I spent twelve years in Catholic school as a young person. Whether that experience imbued me with a need for spirituality, or I had that need temporarily fulfilled by the experience, I don’t know. Ultimately I was without a belief in traditional religion, but I still maintained a sense that there was something with which I could connect that had a spirit, a soul, an energy. I just did not know what. I studied and read as part of a search, and found my way to eastern ways of connection to the ‘One’ and to Native American understandings of our connection to the natural world. Meditation became a frequent, if irregular, practice. At one point, while struggling to find a purpose to continue with life, I decided to go to the mountains, starting before sunrise, and returning after sunset, to spend the day alone, walking. Something happened. I decided to live and continue the search.
I took up running, and then trail running, and then ultra marathoning in the mountains. There is a point in any trail run where one can feel one’s animal soul claw its way to the surface. I loved that feeling. Moving over the earth at a quick pace, moving in such a way that your body adjusts to all of the rocks and roots of the trail; it requires a sustained, but perhaps subconscious, focus. Your mind settles down into a meditative state, and I felt I became ‘one’ with the twenty or so feet of trail that I was going to move over in the next several seconds. As that twenty feet extended to another twenty feet, over and over throughout the day, one could in some ways stay in a permanent meditation.
Getting older, I knew that my body would not be able to sustain the endurance that it took to reach that state in trail running. So I decided to learn whitewater kayaking and playing a drum kit. I thought that both would offer what trail running did without the wear and tear on the body. They both do, but are much harder to learn than trail running. We humans were born to run ( See the book Born to Run by Cristopher McDougall ). We were not born to paddle. Perhaps we were born to drum, that is, to communicate thru rhythm, but starting later in life made it hard to learn, at least for me.
And finally, in recent years, I decided to ramp up my efforts. I have gone on three vision quests—spending four days and nights alone abstaining from all substances except for water, and sleeping in the open, without shelter. The first was in the Gila wilderness in New Mexico and the most recent two were in a remote valley at the northern end of Death Valley. They were powerful experiences, and facilitated a deeper awareness of the energy that moves thru all things.
The last thing to say from a personal standpoint is that while I was consistently maintaining a spiritual focus over the many years, I was also working in the investment management industry. I was good at it, and was paid very well. I would like to use the monies that I was paid to support spiritual seekers, and I believe that some aspect of the pulse of all life is what should be sought. Thus was born the idea of the LivingPulse.org
The thoughts of many philosophers have had an effect on the formation of LivingPulse, including Spinoza, Frank Waters, Edward O. Wilson, Alan Watts, Sam Harris and Andre Comte-Sponville. Spinoza’s writings can be thought of as possibly the first expression of pantheism. Frank Waters, who most likely did not consider himself a philosopher, wrote about the connection that native americans had with the natural world—-not just connecting to it, but being part of it. Edward O. Wilson, in his book Sociobiology, was certainly a pathfinder in expressing that we are all part of, and led by, our biology. His book, Consilience, the Unity of All Knowledge, reflects his belief that behind all disciplines as diverse as physics, anthropology and the arts, lies a small number of interlocking natural laws.

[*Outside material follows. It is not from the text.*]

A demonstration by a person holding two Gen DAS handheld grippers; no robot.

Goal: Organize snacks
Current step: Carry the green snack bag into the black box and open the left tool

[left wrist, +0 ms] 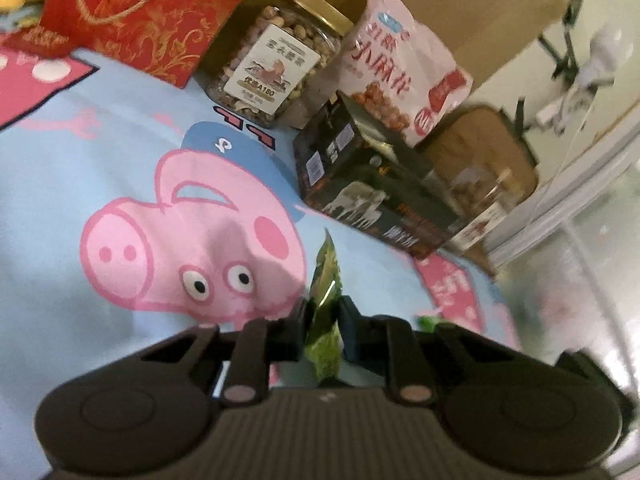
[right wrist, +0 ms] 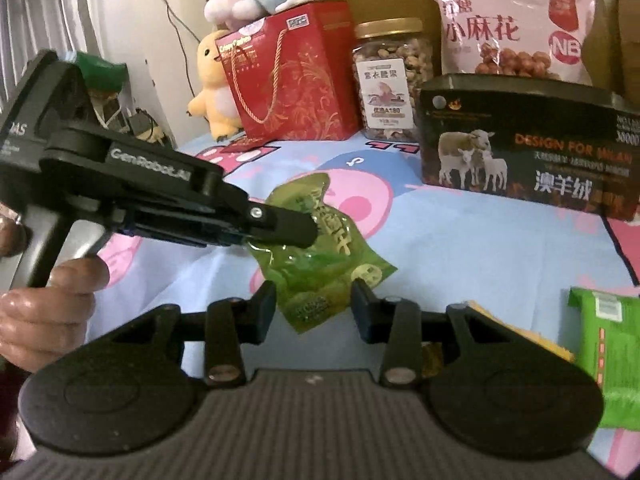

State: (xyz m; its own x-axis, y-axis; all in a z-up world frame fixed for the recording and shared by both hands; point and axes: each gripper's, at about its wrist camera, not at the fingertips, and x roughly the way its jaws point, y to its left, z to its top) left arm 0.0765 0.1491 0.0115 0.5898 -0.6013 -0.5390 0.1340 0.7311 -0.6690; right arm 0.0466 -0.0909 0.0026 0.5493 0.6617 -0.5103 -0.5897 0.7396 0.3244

Alan Watts, a British philosopher best know as an interpreter of eastern spirituality for a western world, wrote many books. In what is likely his most famous work, The Book, he probably most clearly states what is the very essence of LivingPulse:
“We do not come into this world; we come OUT of it, as leaves from a tree. As the ocean waves, the universe peoples. Every individual is an expression of the whole realm of nature, a unique action of the total universe. This fact is rarely, if ever, experienced by most individuals. Even those who know it to be true in theory do not sense it or feel it, but continue to be aware of themselves as isolated egos inside bags of skin.”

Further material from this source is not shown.